Reporters Without Borders (RWB) has released its annual ranking of countries where the press can do its work without threats or intimidation. The United States has tumbled to the 53rd position — a spot it shares with Croatia, Tonga, and Botswana.
The United States (53rd) has fallen nine places since last year, after being in 17th position in the first year of the Index, in 2002. Relations between the media and the Bush administration sharply deteriorated after the president used the pretext of "national security" to regard as suspicious any journalist who questioned his "war on terrorism." The zeal of federal courts which, unlike those in 33 US states, refuse to recognise the media’s right not to reveal its sources, even threatens journalists whose investigations have no connection at all with terrorism.

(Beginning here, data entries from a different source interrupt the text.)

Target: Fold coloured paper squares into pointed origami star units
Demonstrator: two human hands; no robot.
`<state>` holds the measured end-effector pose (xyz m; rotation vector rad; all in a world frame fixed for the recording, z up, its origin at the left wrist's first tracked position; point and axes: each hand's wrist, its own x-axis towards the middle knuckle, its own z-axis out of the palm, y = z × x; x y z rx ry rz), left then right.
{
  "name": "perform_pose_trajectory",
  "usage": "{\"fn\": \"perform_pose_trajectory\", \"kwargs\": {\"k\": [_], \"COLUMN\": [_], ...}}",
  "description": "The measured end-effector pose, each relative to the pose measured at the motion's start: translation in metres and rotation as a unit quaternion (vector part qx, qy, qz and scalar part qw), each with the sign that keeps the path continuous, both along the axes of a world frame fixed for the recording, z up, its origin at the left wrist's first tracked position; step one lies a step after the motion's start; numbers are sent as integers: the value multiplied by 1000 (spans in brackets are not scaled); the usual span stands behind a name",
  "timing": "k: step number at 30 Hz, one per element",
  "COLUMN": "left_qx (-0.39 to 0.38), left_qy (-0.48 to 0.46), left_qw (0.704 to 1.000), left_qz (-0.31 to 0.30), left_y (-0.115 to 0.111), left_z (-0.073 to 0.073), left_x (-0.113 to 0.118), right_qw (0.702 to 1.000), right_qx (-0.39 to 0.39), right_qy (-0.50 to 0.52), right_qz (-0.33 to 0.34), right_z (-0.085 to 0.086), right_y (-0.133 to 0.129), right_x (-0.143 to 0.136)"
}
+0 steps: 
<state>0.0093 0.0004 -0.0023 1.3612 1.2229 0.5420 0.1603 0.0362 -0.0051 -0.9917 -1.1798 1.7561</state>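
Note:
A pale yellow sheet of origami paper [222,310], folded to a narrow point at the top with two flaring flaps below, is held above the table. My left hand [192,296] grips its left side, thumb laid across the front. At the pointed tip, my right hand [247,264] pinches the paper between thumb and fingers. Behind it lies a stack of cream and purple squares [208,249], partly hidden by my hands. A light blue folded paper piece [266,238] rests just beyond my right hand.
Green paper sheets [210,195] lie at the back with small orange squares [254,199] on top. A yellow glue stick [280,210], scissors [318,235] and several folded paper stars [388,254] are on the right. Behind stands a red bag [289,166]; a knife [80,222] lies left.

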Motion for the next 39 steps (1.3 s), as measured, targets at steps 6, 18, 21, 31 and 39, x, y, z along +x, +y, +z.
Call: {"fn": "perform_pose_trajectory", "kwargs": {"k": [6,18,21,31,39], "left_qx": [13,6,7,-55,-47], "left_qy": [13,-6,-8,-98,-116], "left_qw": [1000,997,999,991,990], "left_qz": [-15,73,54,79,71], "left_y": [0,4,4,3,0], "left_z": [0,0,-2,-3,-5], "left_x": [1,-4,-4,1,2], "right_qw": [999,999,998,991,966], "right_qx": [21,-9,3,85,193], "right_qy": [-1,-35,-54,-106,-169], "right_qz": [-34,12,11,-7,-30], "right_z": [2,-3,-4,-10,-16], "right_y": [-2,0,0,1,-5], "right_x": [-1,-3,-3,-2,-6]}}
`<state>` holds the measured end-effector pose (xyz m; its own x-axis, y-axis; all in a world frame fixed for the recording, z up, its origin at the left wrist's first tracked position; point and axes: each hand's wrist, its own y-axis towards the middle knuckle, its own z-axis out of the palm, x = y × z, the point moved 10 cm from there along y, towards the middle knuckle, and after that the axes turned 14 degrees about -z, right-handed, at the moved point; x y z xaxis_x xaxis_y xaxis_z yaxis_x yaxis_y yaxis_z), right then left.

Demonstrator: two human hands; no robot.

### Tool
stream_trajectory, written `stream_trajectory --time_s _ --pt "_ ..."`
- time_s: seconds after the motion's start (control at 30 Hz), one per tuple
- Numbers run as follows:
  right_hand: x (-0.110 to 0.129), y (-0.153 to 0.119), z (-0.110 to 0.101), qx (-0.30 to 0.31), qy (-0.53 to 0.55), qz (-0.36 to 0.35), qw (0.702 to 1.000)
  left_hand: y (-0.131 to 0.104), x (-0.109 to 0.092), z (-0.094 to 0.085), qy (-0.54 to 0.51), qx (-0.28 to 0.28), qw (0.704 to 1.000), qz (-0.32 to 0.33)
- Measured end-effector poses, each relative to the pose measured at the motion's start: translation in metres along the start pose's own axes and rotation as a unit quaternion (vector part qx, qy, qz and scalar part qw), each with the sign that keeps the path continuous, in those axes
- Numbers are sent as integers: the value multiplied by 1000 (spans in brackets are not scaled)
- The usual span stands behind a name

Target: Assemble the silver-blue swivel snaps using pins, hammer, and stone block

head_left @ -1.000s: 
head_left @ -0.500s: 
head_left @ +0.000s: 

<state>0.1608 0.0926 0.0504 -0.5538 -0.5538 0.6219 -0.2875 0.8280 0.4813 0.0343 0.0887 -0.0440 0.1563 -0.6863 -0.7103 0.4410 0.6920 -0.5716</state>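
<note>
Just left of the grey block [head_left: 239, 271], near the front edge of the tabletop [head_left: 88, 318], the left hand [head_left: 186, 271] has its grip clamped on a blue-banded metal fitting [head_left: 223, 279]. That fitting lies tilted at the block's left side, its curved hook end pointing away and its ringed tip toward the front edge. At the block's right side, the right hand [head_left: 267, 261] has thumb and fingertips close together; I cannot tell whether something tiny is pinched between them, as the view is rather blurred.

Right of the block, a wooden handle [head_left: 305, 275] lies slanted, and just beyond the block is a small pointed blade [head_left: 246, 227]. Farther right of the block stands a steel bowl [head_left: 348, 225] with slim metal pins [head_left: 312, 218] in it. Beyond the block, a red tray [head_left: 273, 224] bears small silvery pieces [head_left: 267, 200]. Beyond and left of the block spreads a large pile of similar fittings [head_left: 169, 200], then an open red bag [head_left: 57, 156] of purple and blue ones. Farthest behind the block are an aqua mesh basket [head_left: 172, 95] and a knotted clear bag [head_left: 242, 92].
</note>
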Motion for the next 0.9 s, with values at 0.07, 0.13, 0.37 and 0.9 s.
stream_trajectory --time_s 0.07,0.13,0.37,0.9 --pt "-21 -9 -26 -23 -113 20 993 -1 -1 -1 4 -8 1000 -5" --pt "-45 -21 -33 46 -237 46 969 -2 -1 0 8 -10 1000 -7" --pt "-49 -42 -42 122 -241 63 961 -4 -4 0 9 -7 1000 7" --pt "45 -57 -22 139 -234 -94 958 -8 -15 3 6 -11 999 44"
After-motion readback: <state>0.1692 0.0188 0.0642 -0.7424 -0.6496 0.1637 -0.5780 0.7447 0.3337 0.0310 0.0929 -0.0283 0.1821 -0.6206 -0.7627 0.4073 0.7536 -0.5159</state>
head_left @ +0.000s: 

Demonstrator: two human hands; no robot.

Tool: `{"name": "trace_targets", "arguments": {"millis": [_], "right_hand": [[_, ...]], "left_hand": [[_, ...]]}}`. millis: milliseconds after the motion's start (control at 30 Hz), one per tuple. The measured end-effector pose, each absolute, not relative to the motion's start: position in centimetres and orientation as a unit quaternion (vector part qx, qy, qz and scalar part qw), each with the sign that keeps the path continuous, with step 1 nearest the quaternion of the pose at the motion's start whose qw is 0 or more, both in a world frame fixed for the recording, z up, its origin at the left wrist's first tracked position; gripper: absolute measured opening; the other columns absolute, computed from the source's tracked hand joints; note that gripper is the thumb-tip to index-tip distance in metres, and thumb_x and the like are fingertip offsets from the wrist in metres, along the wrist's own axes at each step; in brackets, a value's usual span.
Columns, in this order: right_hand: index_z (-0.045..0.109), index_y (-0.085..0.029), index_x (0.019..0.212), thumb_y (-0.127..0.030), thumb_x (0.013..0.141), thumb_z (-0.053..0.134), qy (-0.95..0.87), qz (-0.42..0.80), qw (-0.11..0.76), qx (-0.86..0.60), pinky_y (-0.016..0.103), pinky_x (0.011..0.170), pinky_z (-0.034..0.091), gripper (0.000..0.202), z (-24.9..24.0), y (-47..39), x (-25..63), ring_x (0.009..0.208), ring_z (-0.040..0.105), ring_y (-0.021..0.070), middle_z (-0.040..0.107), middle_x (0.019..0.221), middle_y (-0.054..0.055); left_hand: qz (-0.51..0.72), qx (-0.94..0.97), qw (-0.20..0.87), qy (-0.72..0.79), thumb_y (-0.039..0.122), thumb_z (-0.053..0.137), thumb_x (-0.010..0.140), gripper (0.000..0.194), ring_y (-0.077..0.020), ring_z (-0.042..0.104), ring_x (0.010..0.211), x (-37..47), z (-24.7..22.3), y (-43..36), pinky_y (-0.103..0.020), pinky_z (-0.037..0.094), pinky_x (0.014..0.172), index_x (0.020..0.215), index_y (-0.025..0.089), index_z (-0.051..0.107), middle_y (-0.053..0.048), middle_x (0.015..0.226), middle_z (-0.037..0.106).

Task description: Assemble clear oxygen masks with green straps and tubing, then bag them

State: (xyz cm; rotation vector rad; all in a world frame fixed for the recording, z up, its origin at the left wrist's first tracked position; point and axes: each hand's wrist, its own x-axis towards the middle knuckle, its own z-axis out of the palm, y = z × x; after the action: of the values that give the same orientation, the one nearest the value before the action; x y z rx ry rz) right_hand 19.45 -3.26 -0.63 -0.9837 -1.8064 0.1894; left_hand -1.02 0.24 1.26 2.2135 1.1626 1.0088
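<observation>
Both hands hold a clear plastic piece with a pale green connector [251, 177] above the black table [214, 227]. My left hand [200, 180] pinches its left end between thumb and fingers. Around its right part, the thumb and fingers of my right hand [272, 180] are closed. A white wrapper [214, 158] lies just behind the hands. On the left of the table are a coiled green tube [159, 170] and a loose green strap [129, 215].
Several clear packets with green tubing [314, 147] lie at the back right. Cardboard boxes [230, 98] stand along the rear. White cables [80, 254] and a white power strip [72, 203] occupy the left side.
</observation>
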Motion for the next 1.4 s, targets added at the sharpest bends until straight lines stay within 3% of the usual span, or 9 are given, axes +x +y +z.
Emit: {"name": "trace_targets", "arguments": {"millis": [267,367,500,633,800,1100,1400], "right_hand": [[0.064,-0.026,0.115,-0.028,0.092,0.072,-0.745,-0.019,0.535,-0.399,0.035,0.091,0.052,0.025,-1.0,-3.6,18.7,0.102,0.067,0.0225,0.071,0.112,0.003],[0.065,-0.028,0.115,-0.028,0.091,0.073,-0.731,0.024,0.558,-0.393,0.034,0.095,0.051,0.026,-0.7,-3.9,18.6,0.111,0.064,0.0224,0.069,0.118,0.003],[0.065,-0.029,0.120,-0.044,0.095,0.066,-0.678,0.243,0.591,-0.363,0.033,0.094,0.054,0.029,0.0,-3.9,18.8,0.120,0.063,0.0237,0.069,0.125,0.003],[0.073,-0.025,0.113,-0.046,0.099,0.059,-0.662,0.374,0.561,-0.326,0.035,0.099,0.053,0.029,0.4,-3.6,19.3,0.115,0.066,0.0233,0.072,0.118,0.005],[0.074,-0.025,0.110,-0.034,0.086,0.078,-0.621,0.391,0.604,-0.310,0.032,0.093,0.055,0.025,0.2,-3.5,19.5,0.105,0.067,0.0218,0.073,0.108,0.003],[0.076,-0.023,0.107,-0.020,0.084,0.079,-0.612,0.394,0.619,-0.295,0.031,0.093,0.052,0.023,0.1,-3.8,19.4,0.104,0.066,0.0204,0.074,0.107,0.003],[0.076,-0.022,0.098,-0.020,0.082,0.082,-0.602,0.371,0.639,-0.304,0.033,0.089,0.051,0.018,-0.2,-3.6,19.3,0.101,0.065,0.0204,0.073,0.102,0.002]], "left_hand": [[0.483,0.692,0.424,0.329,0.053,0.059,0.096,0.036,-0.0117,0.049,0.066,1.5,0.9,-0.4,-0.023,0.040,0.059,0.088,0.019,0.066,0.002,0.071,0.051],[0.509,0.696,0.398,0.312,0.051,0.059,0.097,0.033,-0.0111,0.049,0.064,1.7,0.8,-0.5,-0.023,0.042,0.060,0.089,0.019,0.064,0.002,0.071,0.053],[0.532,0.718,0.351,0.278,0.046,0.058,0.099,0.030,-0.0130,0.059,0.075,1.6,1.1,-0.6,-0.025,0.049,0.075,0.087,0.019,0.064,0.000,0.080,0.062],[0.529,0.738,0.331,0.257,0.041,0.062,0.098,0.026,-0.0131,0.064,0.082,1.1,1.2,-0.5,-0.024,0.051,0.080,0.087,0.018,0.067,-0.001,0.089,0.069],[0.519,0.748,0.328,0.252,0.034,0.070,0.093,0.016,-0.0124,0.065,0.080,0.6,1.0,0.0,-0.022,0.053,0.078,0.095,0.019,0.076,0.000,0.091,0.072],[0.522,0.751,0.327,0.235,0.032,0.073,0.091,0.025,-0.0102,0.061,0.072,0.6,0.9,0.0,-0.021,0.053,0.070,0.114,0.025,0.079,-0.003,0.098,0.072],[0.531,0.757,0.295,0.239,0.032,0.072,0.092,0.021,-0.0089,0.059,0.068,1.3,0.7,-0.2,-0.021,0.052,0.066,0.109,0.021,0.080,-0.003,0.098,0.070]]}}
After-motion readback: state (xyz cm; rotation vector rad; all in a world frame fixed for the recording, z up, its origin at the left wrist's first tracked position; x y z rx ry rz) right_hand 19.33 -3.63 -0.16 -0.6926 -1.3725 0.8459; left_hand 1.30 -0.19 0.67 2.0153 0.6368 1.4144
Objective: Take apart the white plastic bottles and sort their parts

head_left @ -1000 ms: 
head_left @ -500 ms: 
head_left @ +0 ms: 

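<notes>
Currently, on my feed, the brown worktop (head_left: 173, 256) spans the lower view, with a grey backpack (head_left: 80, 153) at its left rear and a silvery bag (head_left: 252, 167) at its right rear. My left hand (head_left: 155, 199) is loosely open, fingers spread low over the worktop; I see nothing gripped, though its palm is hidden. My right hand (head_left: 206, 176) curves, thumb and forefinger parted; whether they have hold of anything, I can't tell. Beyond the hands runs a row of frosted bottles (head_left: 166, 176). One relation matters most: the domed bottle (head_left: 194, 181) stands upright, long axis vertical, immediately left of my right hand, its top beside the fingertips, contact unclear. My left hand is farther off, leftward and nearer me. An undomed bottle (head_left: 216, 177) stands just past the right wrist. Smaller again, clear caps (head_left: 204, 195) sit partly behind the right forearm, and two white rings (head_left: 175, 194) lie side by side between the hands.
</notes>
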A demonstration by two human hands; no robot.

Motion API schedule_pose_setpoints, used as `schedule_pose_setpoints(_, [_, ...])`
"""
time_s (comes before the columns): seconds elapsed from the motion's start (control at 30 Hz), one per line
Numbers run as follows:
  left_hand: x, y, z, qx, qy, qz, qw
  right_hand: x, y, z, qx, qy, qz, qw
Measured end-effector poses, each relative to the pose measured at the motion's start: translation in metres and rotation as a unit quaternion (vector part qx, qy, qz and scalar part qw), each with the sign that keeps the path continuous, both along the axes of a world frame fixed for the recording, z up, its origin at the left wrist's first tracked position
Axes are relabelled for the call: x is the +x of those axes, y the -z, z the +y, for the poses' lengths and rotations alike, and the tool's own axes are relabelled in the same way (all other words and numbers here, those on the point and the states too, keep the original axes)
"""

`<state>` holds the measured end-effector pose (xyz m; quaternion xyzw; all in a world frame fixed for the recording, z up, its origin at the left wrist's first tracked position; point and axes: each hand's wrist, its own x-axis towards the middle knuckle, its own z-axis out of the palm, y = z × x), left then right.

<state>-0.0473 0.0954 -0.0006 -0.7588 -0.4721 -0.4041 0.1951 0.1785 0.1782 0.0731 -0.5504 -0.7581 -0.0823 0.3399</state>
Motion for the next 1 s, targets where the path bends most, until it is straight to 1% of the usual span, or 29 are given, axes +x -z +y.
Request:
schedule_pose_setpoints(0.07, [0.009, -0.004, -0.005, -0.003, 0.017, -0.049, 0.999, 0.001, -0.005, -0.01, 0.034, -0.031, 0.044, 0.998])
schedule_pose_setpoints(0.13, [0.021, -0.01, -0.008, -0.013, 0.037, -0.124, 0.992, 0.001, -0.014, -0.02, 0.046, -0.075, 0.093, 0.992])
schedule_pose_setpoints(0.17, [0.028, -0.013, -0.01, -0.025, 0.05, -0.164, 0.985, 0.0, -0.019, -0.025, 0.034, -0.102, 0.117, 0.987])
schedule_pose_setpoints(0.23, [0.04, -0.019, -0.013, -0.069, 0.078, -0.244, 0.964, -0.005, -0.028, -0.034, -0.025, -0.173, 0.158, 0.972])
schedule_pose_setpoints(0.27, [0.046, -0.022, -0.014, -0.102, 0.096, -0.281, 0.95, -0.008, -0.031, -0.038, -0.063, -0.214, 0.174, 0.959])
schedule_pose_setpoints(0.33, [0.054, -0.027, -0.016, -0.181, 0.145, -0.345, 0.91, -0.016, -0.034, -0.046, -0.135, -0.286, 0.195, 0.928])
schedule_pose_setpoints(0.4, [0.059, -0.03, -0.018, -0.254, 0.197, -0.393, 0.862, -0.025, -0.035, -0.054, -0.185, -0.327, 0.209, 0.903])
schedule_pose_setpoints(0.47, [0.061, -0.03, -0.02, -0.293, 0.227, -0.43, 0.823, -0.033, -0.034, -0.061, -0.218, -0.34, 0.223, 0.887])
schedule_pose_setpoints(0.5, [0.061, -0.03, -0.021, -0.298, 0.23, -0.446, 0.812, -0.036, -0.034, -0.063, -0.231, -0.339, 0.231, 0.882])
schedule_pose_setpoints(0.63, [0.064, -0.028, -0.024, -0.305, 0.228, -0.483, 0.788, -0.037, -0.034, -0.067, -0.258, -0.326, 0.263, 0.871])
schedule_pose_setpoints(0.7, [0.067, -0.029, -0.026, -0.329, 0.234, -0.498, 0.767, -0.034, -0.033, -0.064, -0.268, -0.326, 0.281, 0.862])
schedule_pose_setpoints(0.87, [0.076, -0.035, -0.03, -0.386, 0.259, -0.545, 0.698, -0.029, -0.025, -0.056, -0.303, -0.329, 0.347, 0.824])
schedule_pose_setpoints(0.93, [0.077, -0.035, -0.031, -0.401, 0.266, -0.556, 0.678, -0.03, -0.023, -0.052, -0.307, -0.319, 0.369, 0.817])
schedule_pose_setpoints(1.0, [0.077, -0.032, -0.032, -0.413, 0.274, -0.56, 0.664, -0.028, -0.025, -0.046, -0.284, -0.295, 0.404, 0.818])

Freelance journalist and blogger Josh Wolf was imprisoned when he refused to hand over his video archives. Sudanese cameraman Sami al-Haj, who works for the pan-Arab broadcaster Al-Jazeera, has been held without trial since June 2002 at the US military base at Guantanamo, and Associated Press photographer Bilal Hussein has been held by US authorities in Iraq since April this year.
The rankings aren't just influenced by overzealous governments, as Denmark's dramatic fall from a shared first place shows:
Denmark (19th) dropped from joint first place because of serious threats [by Muslims] against the authors of the Mohammed cartoons published there in autumn 2005. For the first time in recent years in a country that is very observant of civil liberties, journalists had to have police protection due to threats against them because of their work.
Northern Europe has the world's freest press, says RWB,
...with no recorded censorship, threats, intimidation or physical reprisals in Finland, Ireland, Iceland and the Netherlands.


I can't believe any statistic that says England is more free than us. Bull. Shit.